Vous trouverez ci-dessous un interview fait avec Christophe Alix journaliste à Libération.
L’article est disponible sur le site du journal à l’adresse suivante
http://www.liberation.fr/economie/2013/10/04/le-retour-de-l-investissement-est-le-grand-enjeu-de-2014_936872
INTERVIEW
Philippe Waechter est directeur des études économiques chez Natixis Asset Management. Il réagit à la prévision de l’INSEE qui anticipe une «nette accélération» de la croissance à la fin de l’année 2013.
Êtes-vous en phase avec l’INSEE selon laquelle «l’éclaircie se confirme» pour l’économie française?
Tout à fait. Nous prévoyons pour notre part 0,1% de croissance au troisième trimestre et 0,4% pour les trois derniers mois de 2013, ce qui est très proche de l’INSEE. Toutes les enquêtes de conjoncture le confirment depuis plusieurs mois, la reprise est là et s’accentue avec une production qui repart et des échanges qui progressent. Cette reprise est principalement européenne et la France profite donc de cette embellie sans en être la locomotive.
Mais l’investissement ne repart pas…
C’est bien le problème. Tout l’enjeu est de voir si cette reprise va se consolider avec une reprise de l’investissement. Or nous observons que les chefs d’entreprise restent encore très attentistes et circonspects. L’environnement reste volatile et les incessants changements du cadre fiscal n’améliorent pas les choses. En quelques jours, le nouvel impôt sur l’excédent brut d’exploitation (EBE) est devenu un impôt sur l’excédent net d’exploitation afin justement de ne pas pénaliser l’investissement. Et en dépit de ce que dit le gouvernement, le CICE est ressenti comme quelque chose de complexe. On est loin du choc de simplicité promis.
Sans investissement dites-vous, la reprise ne va pas s’accélérer…
Sans reprise de l’investissement, il y a un vrai risque que le cycle économique ne s’accélère pas. Les entreprises ont réduit leurs coûts et ajusté l’emploi, elles retrouvent des marges et les incertitudes européennes se sont en bonne partie estompées. cela crée des opportunités, comme l’illustre le début d’amélioration de l’Espagne. Mais il faut que cela se confirme avec l’investissement, sinon on n’arrivera pas à doper cette croissance indispensable pour se remettre à créer des emplois. Le retour de l’investissement, c’est le grand enjeu de 2014.
Le budget 2014, décrit comme un budget d’accompagnement de la reprise et de l’emploi et en faveur des entreprises, n’est-il pas justement conçu pour doper la compétitivité ?
Les entreprises ne sont pas encore persuadées d’y gagner.

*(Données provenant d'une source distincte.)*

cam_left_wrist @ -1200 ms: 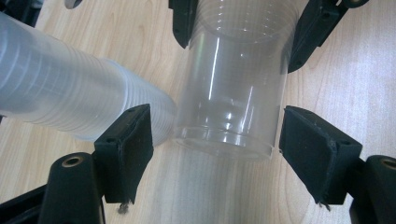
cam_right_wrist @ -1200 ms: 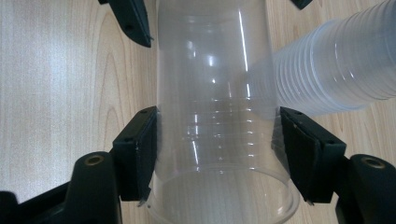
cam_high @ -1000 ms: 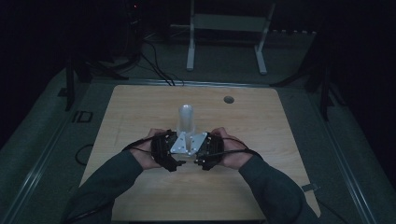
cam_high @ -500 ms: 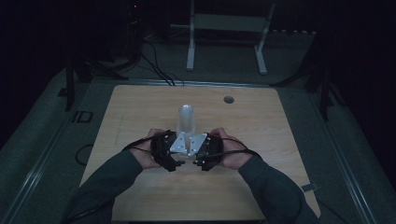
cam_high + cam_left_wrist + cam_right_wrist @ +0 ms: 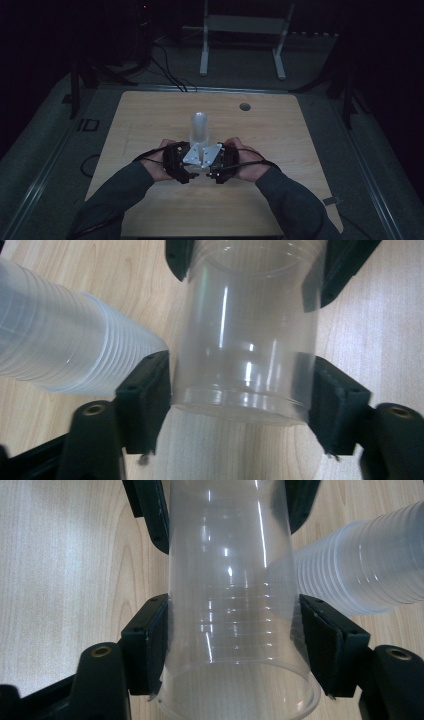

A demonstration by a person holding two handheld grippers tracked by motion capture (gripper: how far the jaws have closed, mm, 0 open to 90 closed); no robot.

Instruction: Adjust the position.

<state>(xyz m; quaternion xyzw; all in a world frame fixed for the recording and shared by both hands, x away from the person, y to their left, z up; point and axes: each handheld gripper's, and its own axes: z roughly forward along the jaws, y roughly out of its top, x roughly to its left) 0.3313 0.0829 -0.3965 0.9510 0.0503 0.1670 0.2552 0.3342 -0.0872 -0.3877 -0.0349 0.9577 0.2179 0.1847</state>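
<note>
Dim surroundings frame a wooden table (image 5: 150, 125); a clear cup (image 5: 245, 340) is pinched between both the left gripper (image 5: 240, 385) and the right gripper (image 5: 235, 635), just beside the cup stack (image 5: 199, 128); separation seems done, placing remains.

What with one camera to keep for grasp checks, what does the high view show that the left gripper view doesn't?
High view: the whole table, its round hole, the left hand and right hand meeting mid-table, the white frame on the floor beyond. Left gripper view: close up, the left gripper with its fingers pressed on both sides of the clear cup, base end nearest the camera, and the right gripper clamping the far end. Both: the stack of cups and the table's wood.
</note>
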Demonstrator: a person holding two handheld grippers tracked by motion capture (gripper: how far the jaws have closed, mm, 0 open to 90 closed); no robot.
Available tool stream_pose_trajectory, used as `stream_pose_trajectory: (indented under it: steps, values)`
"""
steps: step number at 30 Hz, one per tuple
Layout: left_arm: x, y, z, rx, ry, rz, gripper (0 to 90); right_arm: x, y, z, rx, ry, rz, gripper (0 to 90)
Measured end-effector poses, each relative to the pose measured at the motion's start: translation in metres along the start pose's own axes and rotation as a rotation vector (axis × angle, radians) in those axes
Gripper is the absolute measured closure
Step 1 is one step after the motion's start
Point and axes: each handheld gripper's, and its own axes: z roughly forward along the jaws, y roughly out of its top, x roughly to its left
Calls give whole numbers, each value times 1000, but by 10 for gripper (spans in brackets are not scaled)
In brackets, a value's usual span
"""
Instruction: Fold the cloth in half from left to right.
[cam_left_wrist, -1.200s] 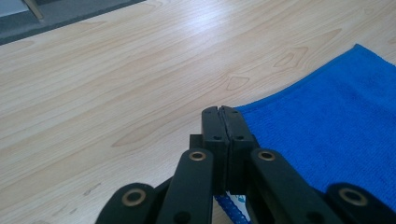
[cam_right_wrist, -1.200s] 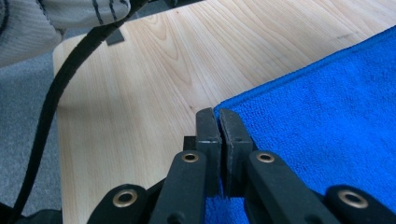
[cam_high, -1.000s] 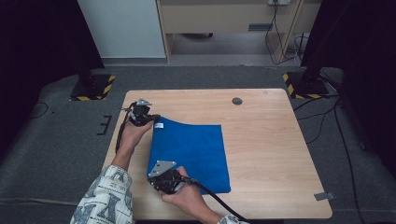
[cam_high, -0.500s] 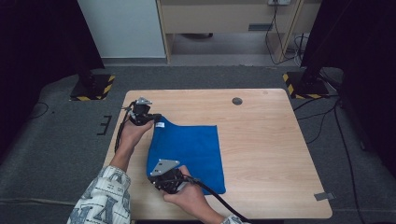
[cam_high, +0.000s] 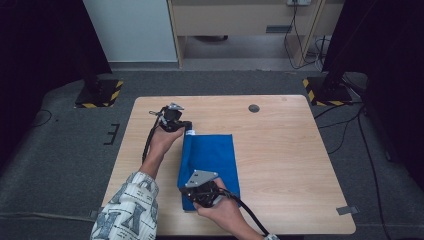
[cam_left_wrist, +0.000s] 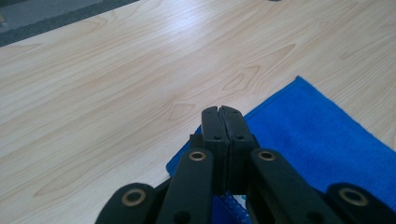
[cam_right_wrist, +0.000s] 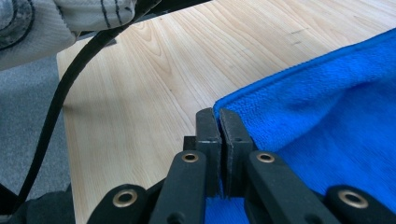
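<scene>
A wooden table (cam_high: 280, 150) on grey carpet (cam_high: 60, 165).

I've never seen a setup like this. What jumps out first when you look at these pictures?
The bright blue cloth stands out at once, lying folded into a narrow strip on the pale wooden table, left of its middle. A person's two hands each hold a black gripper at it: the left gripper pinches the far corner, and the right gripper is clamped on the near edge. Beyond the table, yellow-and-black striped stand bases sit on the grey floor.

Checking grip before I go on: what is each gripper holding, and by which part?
Both hold the blue cloth. The left gripper is shut on its far left corner; the right gripper is shut on its near left corner.
</scene>
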Motion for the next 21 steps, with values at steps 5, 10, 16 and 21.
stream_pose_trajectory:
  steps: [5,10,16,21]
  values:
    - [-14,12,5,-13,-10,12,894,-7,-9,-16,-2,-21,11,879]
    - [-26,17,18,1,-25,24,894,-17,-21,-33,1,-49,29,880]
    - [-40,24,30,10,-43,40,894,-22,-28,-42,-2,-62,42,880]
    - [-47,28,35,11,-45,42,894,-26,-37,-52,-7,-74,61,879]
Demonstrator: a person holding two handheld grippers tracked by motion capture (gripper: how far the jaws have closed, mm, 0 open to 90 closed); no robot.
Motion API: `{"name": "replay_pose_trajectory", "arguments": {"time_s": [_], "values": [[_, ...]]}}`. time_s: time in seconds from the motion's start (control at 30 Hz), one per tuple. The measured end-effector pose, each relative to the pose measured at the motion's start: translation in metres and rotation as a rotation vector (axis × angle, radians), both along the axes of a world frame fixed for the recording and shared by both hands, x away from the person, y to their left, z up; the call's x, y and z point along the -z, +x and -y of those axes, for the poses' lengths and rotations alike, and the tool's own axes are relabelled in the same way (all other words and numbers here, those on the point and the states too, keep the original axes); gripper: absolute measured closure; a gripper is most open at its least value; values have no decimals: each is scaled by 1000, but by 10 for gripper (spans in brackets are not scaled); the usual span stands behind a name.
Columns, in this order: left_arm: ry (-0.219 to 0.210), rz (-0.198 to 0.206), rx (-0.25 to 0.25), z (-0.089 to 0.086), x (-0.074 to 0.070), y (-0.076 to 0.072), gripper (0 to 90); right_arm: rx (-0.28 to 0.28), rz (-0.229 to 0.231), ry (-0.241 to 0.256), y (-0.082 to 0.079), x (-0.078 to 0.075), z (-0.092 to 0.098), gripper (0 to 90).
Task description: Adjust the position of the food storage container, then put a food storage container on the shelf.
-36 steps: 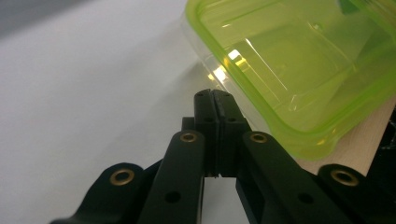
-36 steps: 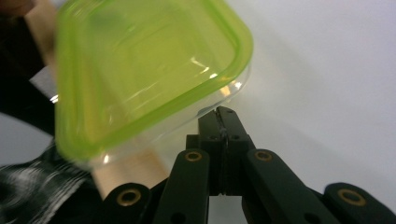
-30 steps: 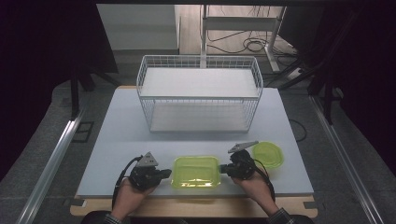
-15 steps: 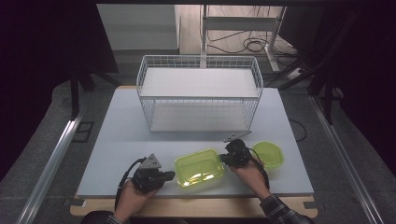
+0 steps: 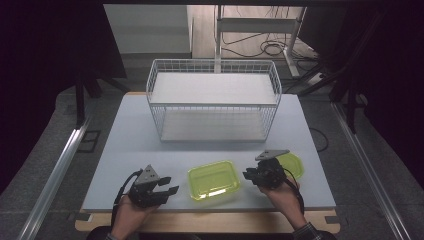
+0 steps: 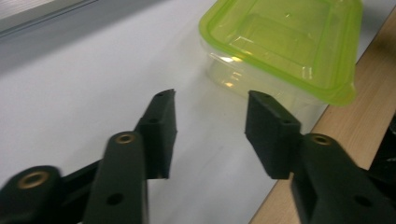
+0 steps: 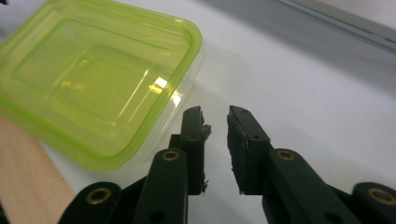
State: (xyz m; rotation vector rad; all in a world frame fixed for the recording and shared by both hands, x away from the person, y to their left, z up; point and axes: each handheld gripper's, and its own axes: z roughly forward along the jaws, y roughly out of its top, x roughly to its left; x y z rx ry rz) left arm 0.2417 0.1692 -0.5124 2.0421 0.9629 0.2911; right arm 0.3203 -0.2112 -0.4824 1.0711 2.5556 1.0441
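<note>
A clear rectangular container with a lime-green lid [image 5: 212,180] lies near the table's front edge, turned slightly askew. My left gripper [image 5: 170,186] sits just left of it, open wide with nothing between the jaws. In the left gripper view the left gripper [image 6: 210,121] points at the container [image 6: 285,42] a short way ahead. My right gripper [image 5: 247,175] rests to the container's right, apart from it. The right gripper view has the right gripper [image 7: 215,126] with only a narrow empty gap between its jaws, and the container [image 7: 98,79] off to the left.
A white wire basket [image 5: 214,100] stands at the back middle of the grey table [image 5: 135,140]. A round green-lidded tub [image 5: 295,162] sits just behind my right gripper. The wooden front edge [image 6: 355,93] runs close beside the container.
Both grippers flanked the container a second ago. It has since been turned askew and shifted a little. Both grippers have drawn back from it, the left one toward the front left.
</note>
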Motion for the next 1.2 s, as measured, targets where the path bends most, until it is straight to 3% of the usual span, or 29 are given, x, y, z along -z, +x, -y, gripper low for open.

Mais je suis d’accord, ce budget est plutôt «procyclique» comme on dit, il accompagne le mouvement et favorise plutôt les entreprises que les ménages, à raison d’ailleurs.
Pourquoi ?
Les ménages verront les fruits de leurs efforts quand ça repartira vraiment mais dans l’immédiat il faut privilégier les entreprises dont l’investissement peut accélérer brutalement d’un trimestre sur l’autre alors que ce n’est pas le cas de la consommation. L’investissement a un rôle moteur plus important si l’on veut que la reprise d’accélère et ce de manière pérenne.
Vous en doutez ?
Il sera très difficile, me semble-t-il, de dépasser 1% de croissance en tendance. Or avec 1% on ne crée pas d’emplois et je pense que l’on va payer la perte d’investissements depuis 2011, soit huit trimestres d’affilée de dégringolade ! Résultat, le potentiel de croissance de la France, c’est-à-dire sa capacité à profiter à plein de la reprise s’est dégradé et ne dépasse probablement pas 1,5% selon diverses estimations.
Quelle conclusion faut-il en tirer ?
Que la prévision du gouvernement de revenir à 2% à partir de 2016 n’est pas réaliste. Le vrai problème, c’est que notre pays va avoir beaucoup de mal à retrouver un rythme de croissance robuste et ce en dépit de cette amélioration bien réelle de la conjoncture. Dès lors comment notre modèle social va-t-il pouvoir s’ajuster dans un environnement qui risque de rester durablement sur une croissance lente? C’est selon moi le sujet le plus préoccupant pour les 3,4 ou 5 années qui viennent. On est bien en train de sortir de la crise mais il va falloir maintenant s’adapter à une nouvelle donne très différente de ce qu’était la France d’avant 2008.